Sort through the entries below and pull out lines containing the word "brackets".
• • • •
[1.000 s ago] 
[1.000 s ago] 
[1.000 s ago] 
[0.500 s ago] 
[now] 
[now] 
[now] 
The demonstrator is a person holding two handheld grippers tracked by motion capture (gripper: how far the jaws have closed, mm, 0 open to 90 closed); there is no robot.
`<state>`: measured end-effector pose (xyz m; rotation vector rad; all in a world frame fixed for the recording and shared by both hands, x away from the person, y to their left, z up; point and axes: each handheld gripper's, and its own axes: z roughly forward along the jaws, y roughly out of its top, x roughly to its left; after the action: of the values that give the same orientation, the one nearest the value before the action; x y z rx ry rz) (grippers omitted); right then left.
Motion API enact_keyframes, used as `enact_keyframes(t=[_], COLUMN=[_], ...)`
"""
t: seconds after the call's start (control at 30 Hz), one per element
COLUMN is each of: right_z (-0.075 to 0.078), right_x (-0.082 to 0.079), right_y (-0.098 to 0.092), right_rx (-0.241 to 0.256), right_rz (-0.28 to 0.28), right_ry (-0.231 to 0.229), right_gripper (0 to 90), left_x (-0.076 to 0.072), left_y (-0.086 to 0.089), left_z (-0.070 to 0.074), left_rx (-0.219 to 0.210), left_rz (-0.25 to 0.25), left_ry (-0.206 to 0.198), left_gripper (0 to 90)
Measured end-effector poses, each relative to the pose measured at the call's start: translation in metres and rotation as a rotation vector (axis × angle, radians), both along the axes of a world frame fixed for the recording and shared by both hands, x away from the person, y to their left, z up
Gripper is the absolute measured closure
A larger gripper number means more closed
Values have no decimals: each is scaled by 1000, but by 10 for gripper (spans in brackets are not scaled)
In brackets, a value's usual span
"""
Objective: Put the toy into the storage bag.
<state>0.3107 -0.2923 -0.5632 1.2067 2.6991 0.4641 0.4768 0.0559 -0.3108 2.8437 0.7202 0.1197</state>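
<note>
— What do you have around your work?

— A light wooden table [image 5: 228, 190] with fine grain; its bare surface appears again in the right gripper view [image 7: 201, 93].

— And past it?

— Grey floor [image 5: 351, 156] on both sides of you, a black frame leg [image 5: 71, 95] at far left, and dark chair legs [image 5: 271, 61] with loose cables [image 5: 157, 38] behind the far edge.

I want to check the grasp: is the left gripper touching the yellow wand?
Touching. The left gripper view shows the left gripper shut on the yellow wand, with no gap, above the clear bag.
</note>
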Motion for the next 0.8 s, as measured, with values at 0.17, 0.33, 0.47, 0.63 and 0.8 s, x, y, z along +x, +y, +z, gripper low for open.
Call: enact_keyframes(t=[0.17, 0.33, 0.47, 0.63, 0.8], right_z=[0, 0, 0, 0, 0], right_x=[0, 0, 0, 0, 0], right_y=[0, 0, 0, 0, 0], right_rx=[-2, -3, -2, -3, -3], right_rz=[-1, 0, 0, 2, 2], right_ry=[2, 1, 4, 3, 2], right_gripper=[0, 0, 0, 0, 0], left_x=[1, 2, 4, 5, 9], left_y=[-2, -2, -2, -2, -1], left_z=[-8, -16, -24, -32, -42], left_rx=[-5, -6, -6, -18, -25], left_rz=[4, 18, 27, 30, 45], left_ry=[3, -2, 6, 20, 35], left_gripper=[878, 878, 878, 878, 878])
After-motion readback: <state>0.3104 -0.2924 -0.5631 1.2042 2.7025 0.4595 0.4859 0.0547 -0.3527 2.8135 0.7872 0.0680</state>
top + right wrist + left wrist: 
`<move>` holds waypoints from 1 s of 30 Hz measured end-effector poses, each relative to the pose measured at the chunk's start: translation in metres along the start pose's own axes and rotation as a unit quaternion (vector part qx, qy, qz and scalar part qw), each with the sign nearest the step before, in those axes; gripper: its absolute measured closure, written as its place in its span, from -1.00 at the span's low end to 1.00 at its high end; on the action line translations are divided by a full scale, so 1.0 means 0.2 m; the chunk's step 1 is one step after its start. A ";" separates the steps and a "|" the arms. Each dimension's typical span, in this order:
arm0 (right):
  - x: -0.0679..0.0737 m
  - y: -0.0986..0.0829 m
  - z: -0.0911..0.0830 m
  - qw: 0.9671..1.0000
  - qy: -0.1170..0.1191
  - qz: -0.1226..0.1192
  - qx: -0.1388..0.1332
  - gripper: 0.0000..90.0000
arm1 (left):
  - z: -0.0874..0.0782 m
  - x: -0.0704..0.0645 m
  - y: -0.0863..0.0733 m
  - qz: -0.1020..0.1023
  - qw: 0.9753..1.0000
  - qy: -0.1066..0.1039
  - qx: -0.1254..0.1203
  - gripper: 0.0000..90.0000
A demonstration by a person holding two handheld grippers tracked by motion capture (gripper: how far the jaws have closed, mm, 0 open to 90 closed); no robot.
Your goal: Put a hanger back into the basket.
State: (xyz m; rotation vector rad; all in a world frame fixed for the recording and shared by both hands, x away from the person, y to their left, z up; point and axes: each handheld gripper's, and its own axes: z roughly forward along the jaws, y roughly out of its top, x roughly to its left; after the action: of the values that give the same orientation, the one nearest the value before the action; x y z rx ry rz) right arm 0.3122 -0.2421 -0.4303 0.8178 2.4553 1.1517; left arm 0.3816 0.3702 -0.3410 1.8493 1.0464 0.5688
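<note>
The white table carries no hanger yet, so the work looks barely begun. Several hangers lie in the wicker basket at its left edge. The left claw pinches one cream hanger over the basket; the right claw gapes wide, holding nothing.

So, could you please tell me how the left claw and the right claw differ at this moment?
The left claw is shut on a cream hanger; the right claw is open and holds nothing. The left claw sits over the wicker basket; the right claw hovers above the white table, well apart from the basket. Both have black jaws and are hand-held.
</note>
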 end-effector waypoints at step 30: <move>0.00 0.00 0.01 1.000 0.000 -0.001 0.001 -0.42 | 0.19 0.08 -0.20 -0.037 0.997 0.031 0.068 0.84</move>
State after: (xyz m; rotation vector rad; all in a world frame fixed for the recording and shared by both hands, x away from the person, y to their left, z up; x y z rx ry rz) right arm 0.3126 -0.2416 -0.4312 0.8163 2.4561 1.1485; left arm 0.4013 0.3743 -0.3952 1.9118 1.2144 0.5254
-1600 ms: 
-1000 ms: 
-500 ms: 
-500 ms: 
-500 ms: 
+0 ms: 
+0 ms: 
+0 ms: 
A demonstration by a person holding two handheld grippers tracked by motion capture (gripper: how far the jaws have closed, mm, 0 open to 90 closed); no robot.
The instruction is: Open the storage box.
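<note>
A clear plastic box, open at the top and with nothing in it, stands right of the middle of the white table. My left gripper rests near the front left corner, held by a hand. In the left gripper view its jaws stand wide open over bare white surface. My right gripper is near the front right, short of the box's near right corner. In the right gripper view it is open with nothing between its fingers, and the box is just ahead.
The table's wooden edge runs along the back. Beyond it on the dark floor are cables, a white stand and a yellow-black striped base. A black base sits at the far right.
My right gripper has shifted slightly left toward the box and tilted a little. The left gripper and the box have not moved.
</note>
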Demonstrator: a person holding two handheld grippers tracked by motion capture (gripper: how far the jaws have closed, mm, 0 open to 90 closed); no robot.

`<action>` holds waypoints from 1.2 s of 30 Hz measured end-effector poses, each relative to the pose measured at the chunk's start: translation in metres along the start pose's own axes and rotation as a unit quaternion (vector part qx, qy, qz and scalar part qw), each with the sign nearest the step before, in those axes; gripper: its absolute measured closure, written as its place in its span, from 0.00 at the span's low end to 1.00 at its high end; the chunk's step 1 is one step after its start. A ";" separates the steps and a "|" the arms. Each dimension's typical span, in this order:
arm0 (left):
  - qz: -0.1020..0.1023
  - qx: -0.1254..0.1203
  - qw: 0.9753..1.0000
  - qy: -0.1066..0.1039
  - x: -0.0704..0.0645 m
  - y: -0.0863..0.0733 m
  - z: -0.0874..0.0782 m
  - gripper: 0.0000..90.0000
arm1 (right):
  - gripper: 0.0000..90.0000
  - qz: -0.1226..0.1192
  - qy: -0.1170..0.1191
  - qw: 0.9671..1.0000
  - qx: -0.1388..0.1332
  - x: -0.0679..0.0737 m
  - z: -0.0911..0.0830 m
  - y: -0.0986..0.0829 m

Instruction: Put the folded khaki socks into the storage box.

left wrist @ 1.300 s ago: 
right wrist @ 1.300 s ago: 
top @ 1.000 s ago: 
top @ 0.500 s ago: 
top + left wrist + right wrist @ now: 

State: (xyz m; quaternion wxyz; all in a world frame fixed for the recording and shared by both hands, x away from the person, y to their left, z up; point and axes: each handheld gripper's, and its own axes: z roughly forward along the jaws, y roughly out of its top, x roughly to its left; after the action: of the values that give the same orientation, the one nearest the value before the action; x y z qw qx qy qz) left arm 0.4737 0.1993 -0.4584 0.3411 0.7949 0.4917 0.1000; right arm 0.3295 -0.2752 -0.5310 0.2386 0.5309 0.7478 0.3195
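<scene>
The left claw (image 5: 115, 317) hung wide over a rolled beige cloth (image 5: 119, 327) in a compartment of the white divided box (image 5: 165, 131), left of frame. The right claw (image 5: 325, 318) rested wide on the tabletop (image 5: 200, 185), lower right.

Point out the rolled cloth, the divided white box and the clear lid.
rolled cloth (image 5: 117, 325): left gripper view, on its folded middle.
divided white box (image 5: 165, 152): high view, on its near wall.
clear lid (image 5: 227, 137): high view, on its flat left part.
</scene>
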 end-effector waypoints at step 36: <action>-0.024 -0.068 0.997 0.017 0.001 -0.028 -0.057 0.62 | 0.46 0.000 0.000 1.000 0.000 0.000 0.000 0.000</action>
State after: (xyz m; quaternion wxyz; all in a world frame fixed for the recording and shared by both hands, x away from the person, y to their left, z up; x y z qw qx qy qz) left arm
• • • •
* [TASK ANSWER]:
Values have no decimals: each is scaled by 1000, but by 10 for gripper (spans in brackets are not scaled)
In brackets, a value's usual span

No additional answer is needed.